All this puts in context the story of Jesus’s parents’ loss of him on the return from a Passover trip to Jerusalem when he was 12. His parents retraced their steps — enquiring in vain among friends and family on the same journey — and finally found him in the Temple, arguing impressively with learned men. As we have seen, this is what children were encouraged to do. Less impressed, his parents took him back to Nazareth and kept him there ‘in constant obedience/subjection to them’. Jesus was clearly an awkward 12-year-old, and this may have encouraged absurd later apocryphal stories, enormously popular with Christians, about his behaviour as a small boy with all power at his fingertips: those who hurt him dropped down dead, he often rebuked his father and so on (though when he wandered through woods, lions, wolves, panthers and other wild animals bowed reverently and showed him the way). His career as an itinerant preacher based in Capernaum (some think St Peter’s house has been found there) illustrates clearly enough that he continued to be a combative customer, certainly as far as the rich and powerful were concerned.

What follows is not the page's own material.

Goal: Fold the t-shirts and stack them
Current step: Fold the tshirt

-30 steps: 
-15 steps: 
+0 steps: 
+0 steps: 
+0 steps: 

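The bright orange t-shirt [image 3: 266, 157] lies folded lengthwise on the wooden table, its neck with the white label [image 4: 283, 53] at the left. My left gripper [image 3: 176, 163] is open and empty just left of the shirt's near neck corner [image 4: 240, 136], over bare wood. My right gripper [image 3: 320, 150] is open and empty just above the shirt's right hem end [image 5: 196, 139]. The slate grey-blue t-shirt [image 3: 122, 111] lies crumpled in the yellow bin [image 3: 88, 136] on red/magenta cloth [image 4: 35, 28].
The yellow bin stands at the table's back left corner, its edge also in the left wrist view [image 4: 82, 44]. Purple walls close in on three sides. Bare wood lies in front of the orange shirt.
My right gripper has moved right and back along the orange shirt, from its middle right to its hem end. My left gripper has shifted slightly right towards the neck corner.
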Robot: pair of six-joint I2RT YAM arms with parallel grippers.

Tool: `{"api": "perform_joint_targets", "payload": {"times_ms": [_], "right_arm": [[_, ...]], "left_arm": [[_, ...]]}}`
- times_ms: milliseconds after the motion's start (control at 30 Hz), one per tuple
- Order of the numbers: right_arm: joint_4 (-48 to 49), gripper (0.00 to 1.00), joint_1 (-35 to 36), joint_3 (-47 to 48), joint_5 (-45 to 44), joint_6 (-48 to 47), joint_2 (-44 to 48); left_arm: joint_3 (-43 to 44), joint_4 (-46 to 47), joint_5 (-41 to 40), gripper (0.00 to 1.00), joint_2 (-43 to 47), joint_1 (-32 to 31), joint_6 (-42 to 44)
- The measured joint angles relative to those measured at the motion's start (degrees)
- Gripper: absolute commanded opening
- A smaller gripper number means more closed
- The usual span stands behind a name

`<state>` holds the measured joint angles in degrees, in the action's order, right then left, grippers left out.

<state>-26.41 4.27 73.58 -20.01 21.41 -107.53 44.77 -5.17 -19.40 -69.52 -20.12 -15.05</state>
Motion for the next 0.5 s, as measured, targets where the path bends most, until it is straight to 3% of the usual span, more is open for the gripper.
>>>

There is something else about his teaching that may draw on his early life. Galilee, bordered by Phoenicians to the north and Samaria and then Judaea to the south, was a fairly cosmopolitan area of ancient Palestine: apart from literary confirmation of a Jewish presence, archaeologists have found evidence of Syrian peoples, Phoenicians, Greeks and Romans, a mixed population confirmed by the Greek geographer Strabo, who added Egyptians.

Further, during this early period of Roman occupation the Galilean economy flourished, as the sheer diversity of goods found in villages across the region suggests. A complex network of routes made travel easy for salesmen dealing in luxury goods, and for Jesus and his followers, from Tyre and Sidon in the north to Judaea in the south. There is no reason why a family of carpenters from Nazareth should not have made a basic living out of it. Perhaps they even played some part in the rebuilding of the fine ancient city of Sepphoris, a few miles north-west of Nazareth, under the Rome-backed governor of Galilee Herod Antipas.

That wider world to which Jesus’s trade around cosmopolitan Galilee gave him access may be reflected in his mixing with publicans and sinners, his concerns about certain aspects of Judaism, his understanding of the plight of the poor and his broad vision of a many-mansioned kingdom of God.